By Jon T. Brock, Chief Operating Officer, UtiliPoint
What is business process outsourcing or BPO? It seems to be
getting a lot of press recently. The major analyst organizations
claim it is a growing trend that will continue for the next
several years. Other industries such as financial services and
banking have embraced it. Are utilities beginning to embrace
it? This IssueAlert takes a look at what business process outsourcing
is and whether or not it can work in the utility industry.
Acronyms Abound
Before speaking clearly on the subject of outsourcing,
one must understand the acronyms that are used in connection
with outsourcing. Outsourcing is emerging with several models.

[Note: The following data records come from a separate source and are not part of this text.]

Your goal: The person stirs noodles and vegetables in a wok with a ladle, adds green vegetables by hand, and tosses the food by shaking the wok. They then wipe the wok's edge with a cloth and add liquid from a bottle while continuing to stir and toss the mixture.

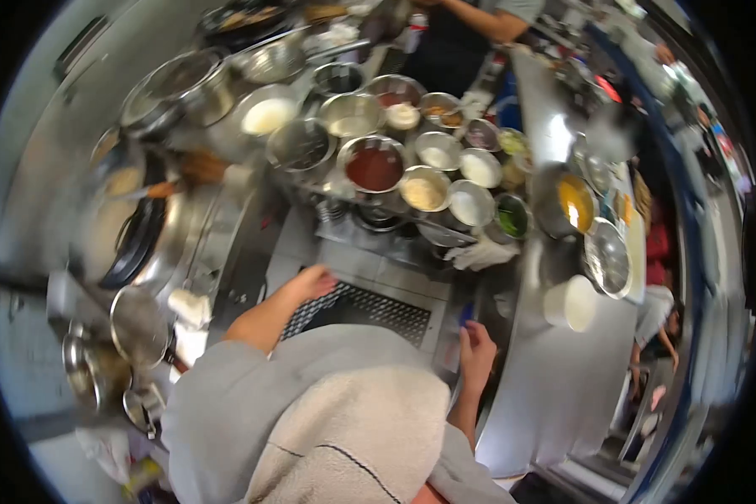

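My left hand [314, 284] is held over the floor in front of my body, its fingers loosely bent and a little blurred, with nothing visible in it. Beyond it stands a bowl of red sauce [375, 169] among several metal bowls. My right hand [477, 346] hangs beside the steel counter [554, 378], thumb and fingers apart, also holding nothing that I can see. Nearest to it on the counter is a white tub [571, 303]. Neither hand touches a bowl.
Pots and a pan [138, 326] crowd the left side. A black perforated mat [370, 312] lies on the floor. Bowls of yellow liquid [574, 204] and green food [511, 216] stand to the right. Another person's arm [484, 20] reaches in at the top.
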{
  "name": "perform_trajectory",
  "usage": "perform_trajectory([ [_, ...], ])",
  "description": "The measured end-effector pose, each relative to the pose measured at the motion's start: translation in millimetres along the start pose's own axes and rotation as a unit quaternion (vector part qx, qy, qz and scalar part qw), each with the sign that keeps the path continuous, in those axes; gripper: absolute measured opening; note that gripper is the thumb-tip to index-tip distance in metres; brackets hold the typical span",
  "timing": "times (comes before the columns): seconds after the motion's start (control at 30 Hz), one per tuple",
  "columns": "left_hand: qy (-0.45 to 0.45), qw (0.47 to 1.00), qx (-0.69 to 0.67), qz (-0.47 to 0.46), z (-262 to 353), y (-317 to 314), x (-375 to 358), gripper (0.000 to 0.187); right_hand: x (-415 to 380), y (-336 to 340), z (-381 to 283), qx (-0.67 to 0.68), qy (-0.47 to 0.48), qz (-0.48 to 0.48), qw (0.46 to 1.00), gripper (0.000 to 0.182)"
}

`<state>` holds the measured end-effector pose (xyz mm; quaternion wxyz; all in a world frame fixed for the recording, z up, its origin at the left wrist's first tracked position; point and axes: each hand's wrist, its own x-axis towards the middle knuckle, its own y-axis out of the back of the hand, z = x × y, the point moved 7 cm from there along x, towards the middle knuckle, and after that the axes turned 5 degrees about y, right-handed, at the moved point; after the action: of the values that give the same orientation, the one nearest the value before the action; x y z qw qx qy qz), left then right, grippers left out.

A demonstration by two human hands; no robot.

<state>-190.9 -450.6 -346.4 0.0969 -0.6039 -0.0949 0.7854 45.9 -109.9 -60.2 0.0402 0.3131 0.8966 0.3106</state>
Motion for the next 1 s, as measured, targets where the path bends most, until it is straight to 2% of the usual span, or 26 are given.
perform_trajectory([
  [0.03, 0.025, 0.974, -0.098, -0.204, 8.3, -31.4, 10.9, 0.01, 14.9, -29.3, -17.3, 0.016, 0.033, -0.051, 0.998, 0.02],
  [0.07, 0.021, 0.957, -0.187, -0.219, 20.4, -73.7, -25.3, 0.009, 25.4, -60.1, -35.8, 0.033, 0.061, -0.103, 0.992, 0.019],
  [0.1, 0.013, 0.952, -0.179, -0.249, 27.5, -98.9, -9.5, 0.01, 36.5, -83.0, -78.5, 0.054, 0.177, -0.129, 0.974, 0.019],
  [0.13, 0.025, 0.96, -0.163, -0.227, 37.9, -130.9, -28.4, 0.012, 46.2, -102.4, -121.5, 0.077, 0.288, -0.144, 0.944, 0.019],
  [0.17, 0.008, 0.948, -0.15, -0.279, 48.2, -161.6, -42.1, 0.012, 50.4, -125.1, -153.7, 0.085, 0.381, -0.184, 0.902, 0.023],
  [0.2, 0.014, 0.962, -0.102, -0.252, 56.5, -188.1, -61.9, 0.012, 48.8, -138.8, -179.8, 0.087, 0.476, -0.215, 0.849, 0.028],
  [0.27, -0.043, 0.947, -0.058, -0.312, 73.5, -237.7, -93.6, 0.014, 47.4, -164.7, -213.8, 0.094, 0.537, -0.278, 0.791, 0.035],
  [0.33, -0.095, 0.902, -0.044, -0.419, 91.4, -270.2, -121.6, 0.016, 55.9, -188.4, -222.0, 0.033, 0.57, -0.293, 0.767, 0.037],
  [0.37, -0.083, 0.906, -0.1, -0.403, 98.4, -269.2, -133.1, 0.017, 63.5, -198.3, -211.5, 0.053, 0.582, -0.289, 0.758, 0.037],
  [0.4, -0.109, 0.896, -0.103, -0.418, 108.2, -262.4, -116.1, 0.016, 72.2, -205.8, -199.0, 0.074, 0.597, -0.291, 0.744, 0.038],
  [0.43, -0.135, 0.908, -0.137, -0.371, 116.1, -247.3, -82.3, 0.016, 78.5, -213.9, -194.0, 0.048, 0.602, -0.287, 0.743, 0.037],
  [0.47, -0.274, 0.895, -0.137, -0.323, 107.5, -225.3, -52.2, 0.016, 82.4, -217.6, -188.7, 0.027, 0.602, -0.284, 0.746, 0.036],
  [0.53, -0.529, 0.829, -0.116, -0.138, 82.0, -174.8, -7.8, 0.017, 94.4, -222.5, -184.3, 0.029, 0.58, -0.292, 0.76, 0.035],
  [0.6, -0.399, 0.915, 0.045, -0.024, 61.8, -141.2, -84.6, 0.017, 114.5, -251.2, -141.8, 0.03, 0.375, -0.451, 0.809, 0.036],
  [0.63, -0.329, 0.935, 0.133, -0.017, 44.5, -126.9, -122.1, 0.016, 120.1, -267.1, -114.4, 0.025, 0.255, -0.524, 0.812, 0.037],
  [0.67, -0.341, 0.932, 0.12, 0.008, 38.6, -99.0, -129.9, 0.016, 121.2, -275.7, -103.7, -0.038, 0.32, -0.507, 0.799, 0.038],
  [0.73, -0.347, 0.932, 0.086, 0.051, 2.2, -58.7, -140.6, 0.017, 111.3, -286.1, -101.7, 0.018, 0.334, -0.534, 0.777, 0.039],
  [0.8, -0.404, 0.907, -0.009, 0.12, -8.8, -23.1, -172.9, 0.017, 96.0, -317.2, -109.7, 0.024, 0.33, -0.593, 0.734, 0.039],
  [0.87, -0.455, 0.871, -0.096, 0.16, -9.2, 0.0, -218.3, 0.021, 76.9, -328.5, -171.3, 0.086, 0.317, -0.641, 0.694, 0.04],
  [0.93, -0.451, 0.856, -0.117, 0.221, -6.4, 21.3, -261.3, 0.027, 62.4, -340.8, -246.4, 0.08, 0.41, -0.621, 0.663, 0.042],
  [1.0, -0.458, 0.831, -0.135, 0.286, -10.9, 41.7, -287.1, 0.035, 45.4, -346.4, -333.9, 0.128, 0.487, -0.599, 0.623, 0.042],
])
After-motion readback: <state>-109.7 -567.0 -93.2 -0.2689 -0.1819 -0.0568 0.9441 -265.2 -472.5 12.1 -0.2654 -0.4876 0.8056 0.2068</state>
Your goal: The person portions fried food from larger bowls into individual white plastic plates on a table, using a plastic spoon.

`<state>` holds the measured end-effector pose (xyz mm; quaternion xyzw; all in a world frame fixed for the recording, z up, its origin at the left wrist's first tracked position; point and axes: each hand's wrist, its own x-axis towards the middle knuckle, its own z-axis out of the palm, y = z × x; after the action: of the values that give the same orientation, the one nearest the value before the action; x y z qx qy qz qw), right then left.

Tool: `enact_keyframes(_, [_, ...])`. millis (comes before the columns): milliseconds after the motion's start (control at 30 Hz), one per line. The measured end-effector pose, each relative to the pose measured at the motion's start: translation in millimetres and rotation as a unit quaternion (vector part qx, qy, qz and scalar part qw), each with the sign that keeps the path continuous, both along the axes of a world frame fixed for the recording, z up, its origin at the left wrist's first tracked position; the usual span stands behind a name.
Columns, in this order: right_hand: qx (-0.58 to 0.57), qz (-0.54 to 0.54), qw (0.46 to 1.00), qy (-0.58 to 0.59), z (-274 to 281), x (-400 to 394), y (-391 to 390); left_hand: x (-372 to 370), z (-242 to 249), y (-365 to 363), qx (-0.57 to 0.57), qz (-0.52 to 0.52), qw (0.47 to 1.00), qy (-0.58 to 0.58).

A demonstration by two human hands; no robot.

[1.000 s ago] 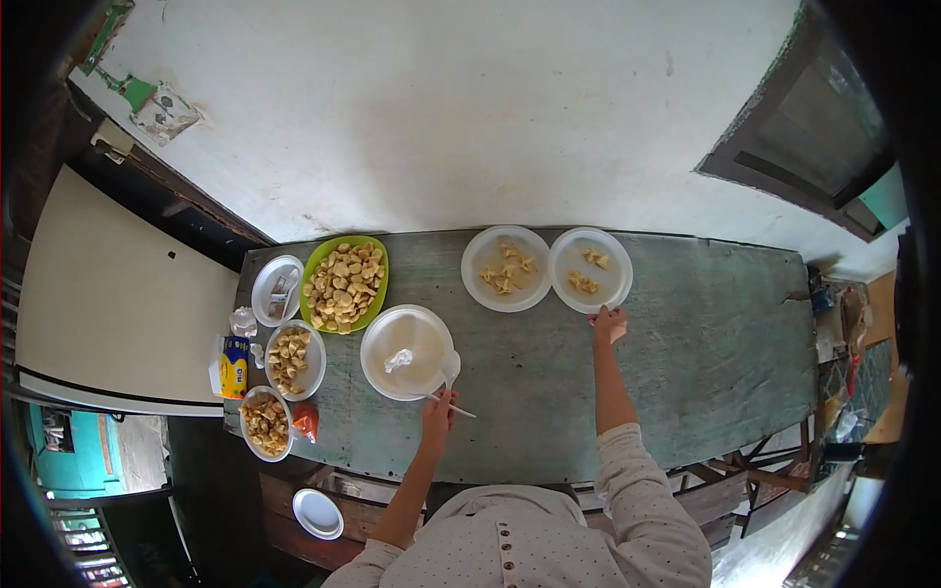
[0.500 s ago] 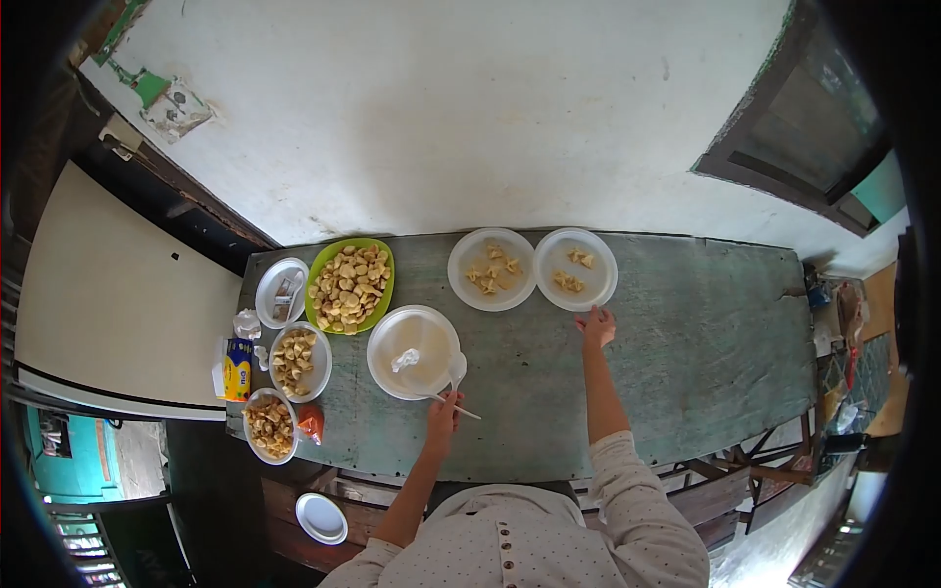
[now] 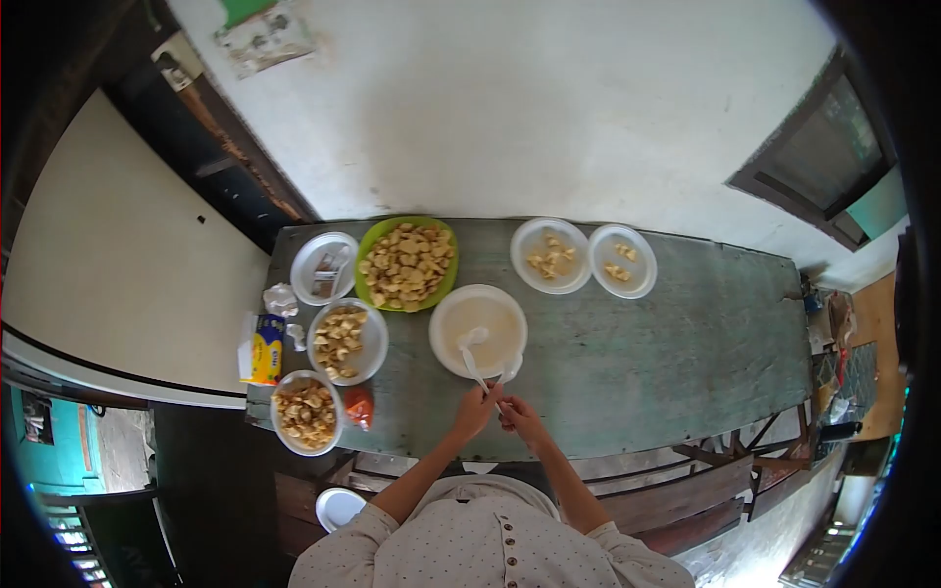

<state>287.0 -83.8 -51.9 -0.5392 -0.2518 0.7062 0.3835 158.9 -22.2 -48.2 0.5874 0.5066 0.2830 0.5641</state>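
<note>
Taking the view as a clock face with twelve at the wall, both hands meet low over the table (image 3: 676,363), just outside the near rim of the white bowl (image 3: 439,330). The left hand (image 3: 475,410) sits at the bowl's six o'clock, its forearm slanting up from the sleeve toward one o'clock, the back of the hand partly turned up. Its fingers are closed around the handle of the white spoon (image 3: 474,337), whose head rests inside the bowl, in or on the pale contents. The right hand (image 3: 521,419) lies at the bowl's five o'clock, its forearm aimed toward eleven, with thumb and fingers bent inward beside the left fingertips. A second white utensil (image 3: 511,369) leans at the bowl's rim near five o'clock and runs down to where the hands come together; I cannot tell whether the right fingers grip it or only touch it. Around the bowl, the green plate (image 3: 448,293) heaped with pale pieces stands near ten to eleven o'clock, a white plate (image 3: 372,349) of pieces at nine, and another white plate (image 3: 306,451) with browner pieces at eight, an orange bag (image 3: 360,408) just beside it. Two round plates (image 3: 554,285) with small portions stand side by side between one and two o'clock.
</note>
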Motion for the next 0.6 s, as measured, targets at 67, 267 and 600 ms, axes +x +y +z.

For the purpose of this IssueAlert, the different types of outsourcing
can be defined as:
ITO
IT outsourcing is the outsourcing of information systems management
and operations to a total technology solutions provider.
ASP - An ASP (Application Service Provider) manages and delivers
end-user computer applications living in a data center, to end
users through a wide area network, typically via some "per
click" charge.
BSP
Business Service Provider is basically business process outsourcing
based on a target platform. The outsourcing is to a target service
provider process rather than an improved client outsourced process.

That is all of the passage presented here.